Actress Scarlett Johansson on Monday said she was “shocked” by an OpenAI synthetic voice that sounds like her, which was released after she declined to work with the maker of ChatGPT on such a project.
The artificial intelligence (AI) powerhouse headed by Sam Altman said it was working on temporarily muting the Johannson-sounding voice it calls “Sky.”
“I was shocked, angered, and in disbelief that Mr Altman would pursue a voice that sounded so eerily similar to mine that my closest friends and news outlets couldn’t tell the difference,” Johannson wrote in a statement.
Photo: Reuters
Johannson said Altman in September last year offered to hire her to work with OpenAI to create a synthetic voice, saying it might provide people comfort engaging with AI.
Altman has previously pointed to the Johansson-voiced character in the movie Her — a cautionary tale about the future in which a man falls in love with an AI chatbot — as inspiration for where he would like AI interactions to go.
Johannson said Altman insinuated the similarity in voices was intentional when at one point he wrote a single-word on X: “Her.”

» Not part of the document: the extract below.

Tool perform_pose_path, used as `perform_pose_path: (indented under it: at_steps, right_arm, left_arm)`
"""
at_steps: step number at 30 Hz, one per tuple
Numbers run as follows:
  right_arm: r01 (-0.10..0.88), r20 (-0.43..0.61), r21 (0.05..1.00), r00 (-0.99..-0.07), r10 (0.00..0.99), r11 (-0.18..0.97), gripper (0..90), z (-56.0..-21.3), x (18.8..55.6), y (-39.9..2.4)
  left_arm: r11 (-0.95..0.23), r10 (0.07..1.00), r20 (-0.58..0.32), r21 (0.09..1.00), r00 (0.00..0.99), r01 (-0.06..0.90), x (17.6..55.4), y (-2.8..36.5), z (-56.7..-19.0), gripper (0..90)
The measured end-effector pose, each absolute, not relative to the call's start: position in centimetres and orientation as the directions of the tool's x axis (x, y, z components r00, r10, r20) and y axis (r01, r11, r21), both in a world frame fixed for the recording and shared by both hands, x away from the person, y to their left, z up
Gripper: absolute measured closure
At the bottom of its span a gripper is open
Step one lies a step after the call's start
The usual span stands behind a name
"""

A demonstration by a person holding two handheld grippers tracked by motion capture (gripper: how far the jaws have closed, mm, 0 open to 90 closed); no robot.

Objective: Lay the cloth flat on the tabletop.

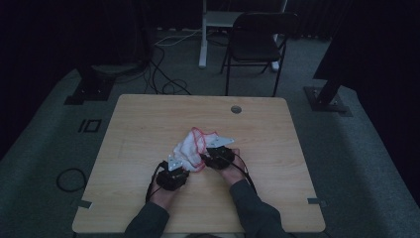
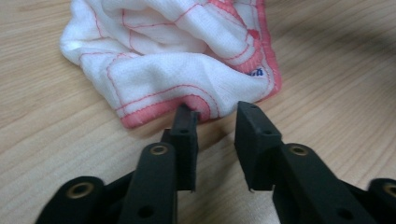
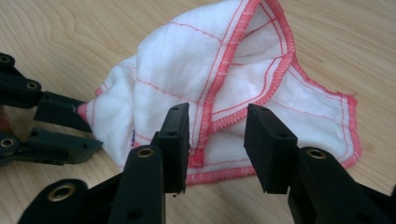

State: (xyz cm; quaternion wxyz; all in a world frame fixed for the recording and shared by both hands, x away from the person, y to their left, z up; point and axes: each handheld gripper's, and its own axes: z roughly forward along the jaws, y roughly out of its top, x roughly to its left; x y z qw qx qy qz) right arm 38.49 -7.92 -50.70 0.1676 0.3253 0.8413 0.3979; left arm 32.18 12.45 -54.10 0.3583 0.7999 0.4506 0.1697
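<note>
- Dim room, dark floor, chair (image 1: 257,42) beyond a bare wooden table (image 1: 148,124); cloth (image 1: 193,148), white with red stitching, crumpled near the middle of it, just ahead of both hands.
- Step in hand, by the look of it: taking hold of two edges of the cloth, to spread or fold it.
- Left gripper (image 2: 215,122) low at the cloth's near hem; jaws partly open, a clear gap between them, nothing pinched yet. One fingertip (image 2: 184,122) touching or just under the red hem; the other just beside the cloth, on bare wood as far as can be told.
- Right gripper (image 3: 215,135) over a raised, stitched fold of the cloth; jaws partly open, fold lying beyond or between them, pads not pressing on it. Whether any fabric sits fully inside the gap cannot be told.
- Left gripper (image 3: 70,128) also seen at the left of the right gripper view, tips at the cloth's far corner.
- To do it well: slide one left fingertip under the hem before closing, so only one layer or one edge is caught.
- Same for the right: close on the stitched border, not on a bunch of folds.
- Keep both tips low and close gently; then lift evenly and draw apart.
- Risk: grabbing several layers, leaving the cloth bunched.
</note>
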Motion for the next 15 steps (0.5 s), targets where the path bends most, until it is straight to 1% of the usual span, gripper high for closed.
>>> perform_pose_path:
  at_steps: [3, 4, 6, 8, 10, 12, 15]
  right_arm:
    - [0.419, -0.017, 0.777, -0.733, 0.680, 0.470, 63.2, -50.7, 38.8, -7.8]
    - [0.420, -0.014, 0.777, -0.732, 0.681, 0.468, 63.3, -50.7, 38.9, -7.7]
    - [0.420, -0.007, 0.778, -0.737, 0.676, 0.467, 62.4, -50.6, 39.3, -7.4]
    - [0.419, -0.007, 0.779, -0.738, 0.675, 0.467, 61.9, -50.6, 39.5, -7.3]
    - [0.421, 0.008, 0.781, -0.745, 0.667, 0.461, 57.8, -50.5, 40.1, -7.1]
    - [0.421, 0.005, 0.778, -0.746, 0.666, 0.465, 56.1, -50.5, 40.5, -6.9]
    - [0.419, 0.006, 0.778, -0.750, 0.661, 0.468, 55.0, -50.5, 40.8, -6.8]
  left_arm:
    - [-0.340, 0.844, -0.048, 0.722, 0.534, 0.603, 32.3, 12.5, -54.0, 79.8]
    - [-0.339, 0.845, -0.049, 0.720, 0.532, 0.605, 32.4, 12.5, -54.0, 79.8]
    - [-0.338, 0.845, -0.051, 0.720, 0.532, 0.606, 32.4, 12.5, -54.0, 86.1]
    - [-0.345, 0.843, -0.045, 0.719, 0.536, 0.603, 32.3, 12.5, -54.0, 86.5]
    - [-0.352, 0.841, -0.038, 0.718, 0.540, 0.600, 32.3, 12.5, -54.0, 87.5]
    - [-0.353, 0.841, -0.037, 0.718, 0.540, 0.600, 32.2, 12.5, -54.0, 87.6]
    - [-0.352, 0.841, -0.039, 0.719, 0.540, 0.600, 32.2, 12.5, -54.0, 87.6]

OpenAI said in a blog post that the “Sky” voice at issue was based on the natural speaking voice of a different professional actress and was not meant to sound like Johansson.
“We believe that AI voices should not deliberately mimic a celebrity’s distinctive voice,” OpenAI said. “Sky’s voice is not an imitation of Scarlett Johansson.”
OpenAI is working on a way to “pause” Sky as it addresses what appears to be confusion about who it sounds like, the firm said on X.
“We’ve heard questions about how we chose the voices in ChatGPT, especially Sky,” OpenAI said.
Johansson said she has asked OpenAI for a detailed accounting of how “Sky” was made.
The company said that it worked with professional voice actors on synthetic voices it named Breeze, Cove, Ember, Juniper and Sky.
However, Sky became the focus of attention last week when OpenAI released a higher-performing and even more humanlike “GPT-4o” version of the AI technology that underpins ChatGPT.
In a demo, the new version of Sky was at times even flirtatious and funny, capable of seamlessly jumping from one topic to the next, unlike most existing chatbots.
So far in the AI frenzy, most tech giants have been reluctant to overly humanize chatbots.
Microsoft vice president Yusuf Mehdi said that his company, which has a partnership with OpenAI, sought to make sure that AI was not “a he or a she,” but rather a “unique entity.”
“It should not be human. It shouldn’t breathe. You should be able to ... understand [it] is AI,” he said.
Just days ago OpenAI said it disbanded a team devoted to mitigating the long-term dangers of AI.
Company cofounder Ilya Sutskever and superalignment team coleader Jan Leike announced their departures from the San Francisco-based firm last week.